DATA SECTION:
◆ ◆ ◆
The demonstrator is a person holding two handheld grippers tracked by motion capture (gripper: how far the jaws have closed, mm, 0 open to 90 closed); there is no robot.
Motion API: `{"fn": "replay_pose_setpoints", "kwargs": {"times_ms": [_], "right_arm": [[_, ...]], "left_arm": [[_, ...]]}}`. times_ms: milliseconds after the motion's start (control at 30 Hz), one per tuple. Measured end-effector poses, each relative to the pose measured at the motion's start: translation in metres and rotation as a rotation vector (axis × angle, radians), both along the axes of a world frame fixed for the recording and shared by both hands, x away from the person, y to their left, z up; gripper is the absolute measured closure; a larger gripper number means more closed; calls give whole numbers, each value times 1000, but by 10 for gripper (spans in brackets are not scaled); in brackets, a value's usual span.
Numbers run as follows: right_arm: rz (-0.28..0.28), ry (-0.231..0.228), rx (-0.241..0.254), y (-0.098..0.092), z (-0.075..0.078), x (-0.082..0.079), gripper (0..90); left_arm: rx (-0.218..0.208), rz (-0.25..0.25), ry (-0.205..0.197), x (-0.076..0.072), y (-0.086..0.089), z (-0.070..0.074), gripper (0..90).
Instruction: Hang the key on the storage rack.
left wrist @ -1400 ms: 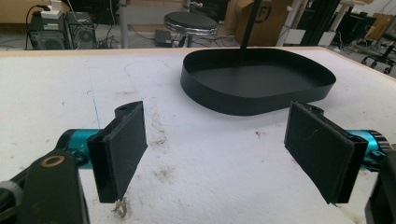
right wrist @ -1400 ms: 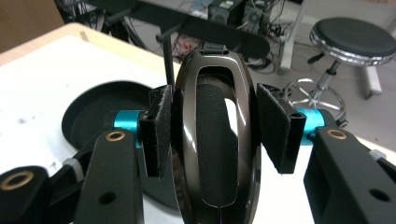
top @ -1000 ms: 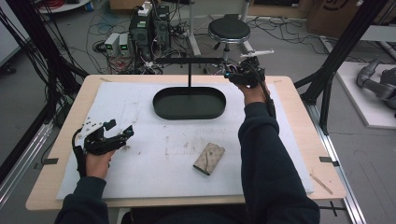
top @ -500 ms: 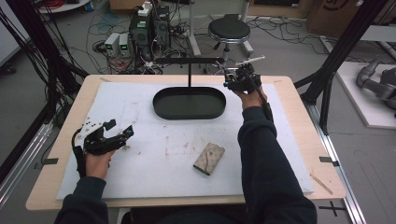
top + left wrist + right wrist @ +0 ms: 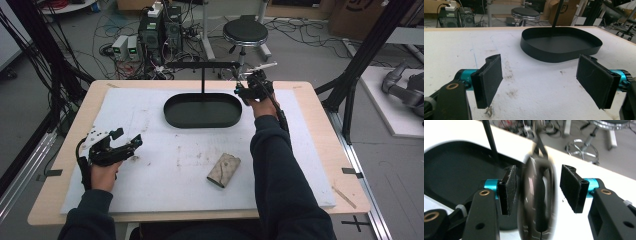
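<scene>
We ease the right gripper [image 5: 536,187], jaws just spread off the dangling dark object [image 5: 536,197], clear while the left gripper [image 5: 544,80] idles released.

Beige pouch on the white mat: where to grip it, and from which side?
Come from straight above and pinch the beige pouch across its short width, jaws on the two long edges. It lies flat on the white mat, turned askew, so turn the wrist to match. A level approach probably finds no edge.
</scene>
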State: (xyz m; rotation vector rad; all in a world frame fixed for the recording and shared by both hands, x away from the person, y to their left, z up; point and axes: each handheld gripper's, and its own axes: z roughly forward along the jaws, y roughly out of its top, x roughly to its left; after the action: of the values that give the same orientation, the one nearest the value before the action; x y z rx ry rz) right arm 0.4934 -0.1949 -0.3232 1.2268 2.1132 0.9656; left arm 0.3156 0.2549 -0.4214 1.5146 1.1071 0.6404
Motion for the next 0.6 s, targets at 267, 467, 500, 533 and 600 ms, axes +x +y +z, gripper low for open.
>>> {"fn": "replay_pose_setpoints", "kwargs": {"times_ms": [267,467,500,533,600], "right_arm": [[16,-43,17,-13,15,-12,402],[36,-58,38,-36,14,-26,361],[40,-57,41,-41,12,-28,346],[34,-54,35,-46,10,-31,319],[25,-51,18,-56,8,-38,295]], "left_arm": [[2,2,-4,-1,0,1,208],[1,2,-4,-1,0,1,208],[1,1,-4,-1,0,1,208],[1,1,-2,-1,0,0,208],[-1,-1,-3,-1,0,0,208]]}}
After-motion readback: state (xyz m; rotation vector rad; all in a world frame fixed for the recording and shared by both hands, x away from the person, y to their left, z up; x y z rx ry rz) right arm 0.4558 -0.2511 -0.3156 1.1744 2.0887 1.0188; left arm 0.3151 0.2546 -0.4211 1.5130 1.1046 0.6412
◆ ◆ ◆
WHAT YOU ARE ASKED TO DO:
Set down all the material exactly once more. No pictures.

ANSWER:
The demonstrator is a person holding two handheld grippers tracked by motion capture (gripper: how far the jaws have closed, mm, 0 open to 90 closed); there is no robot.
Motion API: `{"fn": "replay_pose_setpoints", "kwargs": {"times_ms": [_], "right_arm": [[_, ...]], "left_arm": [[_, ...]]}}`. times_ms: milliseconds after the motion's start (control at 30 Hz), one per tuple. Measured end-effector poses, each relative to the pose measured at the motion's start: translation in metres and rotation as a rotation vector (axis × angle, radians), both along the axes of a world frame fixed for the recording and shared by both hands, x away from the person, y to their left, z up; gripper is the absolute measured closure; a larger gripper number means more closed; calls give whole numbers, each value times 1000, but by 10 for gripper (spans in brackets are not scaled); in brackets, a value's usual span.
Numbers run as follows: right_arm: rz (-0.28..0.28), ry (-0.231..0.228), rx (-0.241..0.254), y (-0.098..0.092), z (-0.075..0.078), x (-0.082..0.079), gripper (0..90); left_arm: rx (-0.218..0.208), rz (-0.25..0.25), ry (-0.205..0.197), x (-0.076..0.072), y (-0.086..0.089), z (-0.070..0.074), gripper (0..90).
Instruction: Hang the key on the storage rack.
left wrist @ -1400 ms: 
right wrist @ -1400 ms: 
top @ -1000 ms: 
top @ -500 ms: 
top + left wrist + right wrist @ +0 ms: 
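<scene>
We ease the right gripper [image 5: 536,187], jaws just spread off the dangling dark object [image 5: 536,197], clear while the left gripper [image 5: 544,80] idles released.

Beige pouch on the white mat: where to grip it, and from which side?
Come from straight above and pinch the beige pouch across its short width, jaws on the two long edges. It lies flat on the white mat, turned askew, so turn the wrist to match. A level approach probably finds no edge.
</scene>
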State: (xyz m; rotation vector rad; all in a world frame fixed for the recording and shared by both hands, x away from the person, y to their left, z up; point and axes: each handheld gripper's, and its own axes: z roughly forward along the jaws, y roughly out of its top, x roughly to its left; after the action: of the values that give the same orientation, the one nearest the value before the action; x y z rx ry rz) right arm 0.4934 -0.1949 -0.3232 1.2268 2.1132 0.9656; left arm 0.3156 0.2549 -0.4214 1.5146 1.1071 0.6404
Motion for the next 0.6 s, targets at 267, 467, 500, 533 and 600 ms, axes +x +y +z, gripper low for open.
>>> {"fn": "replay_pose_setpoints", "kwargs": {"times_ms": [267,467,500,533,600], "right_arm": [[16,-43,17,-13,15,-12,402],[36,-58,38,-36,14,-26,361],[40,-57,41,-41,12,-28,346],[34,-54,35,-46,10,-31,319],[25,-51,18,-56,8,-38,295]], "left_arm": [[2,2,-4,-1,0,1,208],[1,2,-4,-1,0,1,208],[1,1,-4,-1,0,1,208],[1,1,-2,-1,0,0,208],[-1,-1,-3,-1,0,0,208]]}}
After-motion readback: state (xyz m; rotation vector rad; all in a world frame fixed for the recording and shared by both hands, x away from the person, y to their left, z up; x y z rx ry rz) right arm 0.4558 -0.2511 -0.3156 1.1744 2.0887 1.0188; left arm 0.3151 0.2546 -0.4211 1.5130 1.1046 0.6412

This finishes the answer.